* _HOW TO COMPLETE THIS TASK_
Which lines of the records contain the word "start"? Show each of them.

* _MATERIAL SHOWN_
※

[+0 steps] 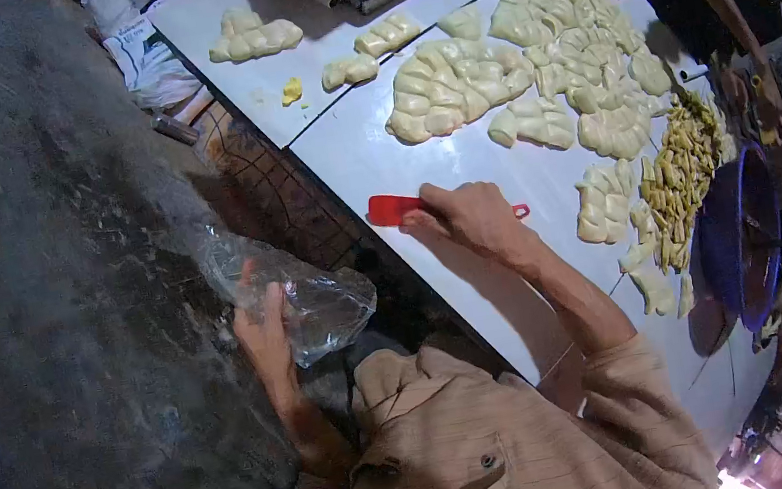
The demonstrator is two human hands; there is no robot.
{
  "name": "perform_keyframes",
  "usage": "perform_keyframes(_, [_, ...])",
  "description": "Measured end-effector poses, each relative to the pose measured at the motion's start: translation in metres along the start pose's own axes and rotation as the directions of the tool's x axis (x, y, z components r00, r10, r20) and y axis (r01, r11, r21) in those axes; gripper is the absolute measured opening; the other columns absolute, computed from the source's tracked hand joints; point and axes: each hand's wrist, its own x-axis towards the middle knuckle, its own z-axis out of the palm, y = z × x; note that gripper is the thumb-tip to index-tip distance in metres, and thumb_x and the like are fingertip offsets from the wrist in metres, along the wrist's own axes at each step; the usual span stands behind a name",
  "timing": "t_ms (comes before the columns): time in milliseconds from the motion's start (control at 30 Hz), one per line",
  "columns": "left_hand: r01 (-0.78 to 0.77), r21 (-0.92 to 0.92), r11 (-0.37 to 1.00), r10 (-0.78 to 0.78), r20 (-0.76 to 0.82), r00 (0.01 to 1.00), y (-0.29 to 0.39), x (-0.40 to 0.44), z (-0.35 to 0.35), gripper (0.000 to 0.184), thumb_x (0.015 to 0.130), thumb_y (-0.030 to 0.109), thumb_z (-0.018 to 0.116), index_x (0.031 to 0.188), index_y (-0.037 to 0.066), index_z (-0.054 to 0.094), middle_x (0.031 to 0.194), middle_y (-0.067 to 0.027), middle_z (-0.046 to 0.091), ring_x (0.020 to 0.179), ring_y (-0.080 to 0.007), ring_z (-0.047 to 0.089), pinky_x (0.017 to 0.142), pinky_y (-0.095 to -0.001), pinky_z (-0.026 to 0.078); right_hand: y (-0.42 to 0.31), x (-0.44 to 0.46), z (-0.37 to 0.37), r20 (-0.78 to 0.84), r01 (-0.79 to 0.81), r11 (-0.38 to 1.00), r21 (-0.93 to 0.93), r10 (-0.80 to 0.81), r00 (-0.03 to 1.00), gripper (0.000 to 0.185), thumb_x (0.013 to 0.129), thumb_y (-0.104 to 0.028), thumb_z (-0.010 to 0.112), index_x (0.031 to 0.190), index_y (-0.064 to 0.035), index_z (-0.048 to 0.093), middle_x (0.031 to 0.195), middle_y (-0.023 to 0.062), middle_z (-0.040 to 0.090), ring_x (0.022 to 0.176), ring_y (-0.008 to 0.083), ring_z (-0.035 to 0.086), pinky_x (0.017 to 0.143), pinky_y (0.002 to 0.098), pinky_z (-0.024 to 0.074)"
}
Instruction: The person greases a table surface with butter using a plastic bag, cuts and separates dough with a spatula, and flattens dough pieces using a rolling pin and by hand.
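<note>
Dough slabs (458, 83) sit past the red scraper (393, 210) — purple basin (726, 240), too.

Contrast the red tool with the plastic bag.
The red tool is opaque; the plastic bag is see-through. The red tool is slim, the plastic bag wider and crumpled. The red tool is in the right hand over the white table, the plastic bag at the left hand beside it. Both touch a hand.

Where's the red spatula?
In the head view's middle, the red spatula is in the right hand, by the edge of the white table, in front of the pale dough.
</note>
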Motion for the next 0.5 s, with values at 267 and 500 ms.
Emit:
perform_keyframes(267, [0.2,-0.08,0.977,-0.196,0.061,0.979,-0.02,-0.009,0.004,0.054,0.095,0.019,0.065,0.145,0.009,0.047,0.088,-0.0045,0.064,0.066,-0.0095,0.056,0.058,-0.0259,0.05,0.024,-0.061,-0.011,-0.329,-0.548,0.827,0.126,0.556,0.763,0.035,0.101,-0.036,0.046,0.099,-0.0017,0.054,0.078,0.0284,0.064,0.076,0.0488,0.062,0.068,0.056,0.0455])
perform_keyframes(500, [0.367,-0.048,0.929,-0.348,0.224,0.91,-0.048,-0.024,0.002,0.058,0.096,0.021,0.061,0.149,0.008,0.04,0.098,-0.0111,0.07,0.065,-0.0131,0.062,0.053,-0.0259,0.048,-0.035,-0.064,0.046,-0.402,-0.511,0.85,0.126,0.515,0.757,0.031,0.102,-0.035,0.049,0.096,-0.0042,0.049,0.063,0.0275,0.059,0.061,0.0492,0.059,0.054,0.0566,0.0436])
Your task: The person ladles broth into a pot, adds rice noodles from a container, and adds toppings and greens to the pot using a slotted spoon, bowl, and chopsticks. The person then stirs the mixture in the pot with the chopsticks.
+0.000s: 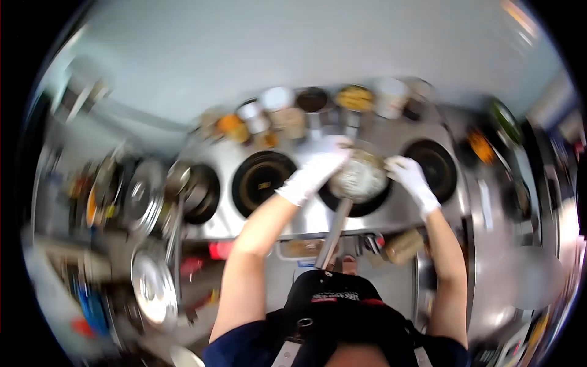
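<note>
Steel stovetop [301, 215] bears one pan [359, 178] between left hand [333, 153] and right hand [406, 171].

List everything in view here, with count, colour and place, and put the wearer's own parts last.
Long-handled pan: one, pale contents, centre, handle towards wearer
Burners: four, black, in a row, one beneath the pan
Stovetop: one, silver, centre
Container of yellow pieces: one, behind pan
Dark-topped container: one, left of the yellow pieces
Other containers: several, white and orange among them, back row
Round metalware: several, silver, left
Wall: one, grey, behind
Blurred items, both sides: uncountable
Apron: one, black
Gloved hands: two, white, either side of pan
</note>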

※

* _WRITTEN SOLUTION_
  "description": "Measured end-effector poses, each relative to the pose measured at the motion's start: translation in metres along the start pose's own axes and rotation as the directions of the tool's x axis (x, y, z components r00, r10, r20) and y axis (r01, r11, r21) in those axes; gripper is the absolute measured opening; the other columns absolute, computed from the source's tracked hand joints; point and axes: each hand's wrist, its own x-axis towards the middle knuckle, its own z-axis out of the palm, y = z × x; note that gripper is the thumb-tip to index-tip distance in metres, and thumb_x and the like are fingertip offsets from the wrist in metres, along the wrist's own axes at each step; the usual span stands behind a name",
  "timing": "t_ms (comes before the columns): time in milliseconds from the motion's start (control at 30 Hz), one per line",

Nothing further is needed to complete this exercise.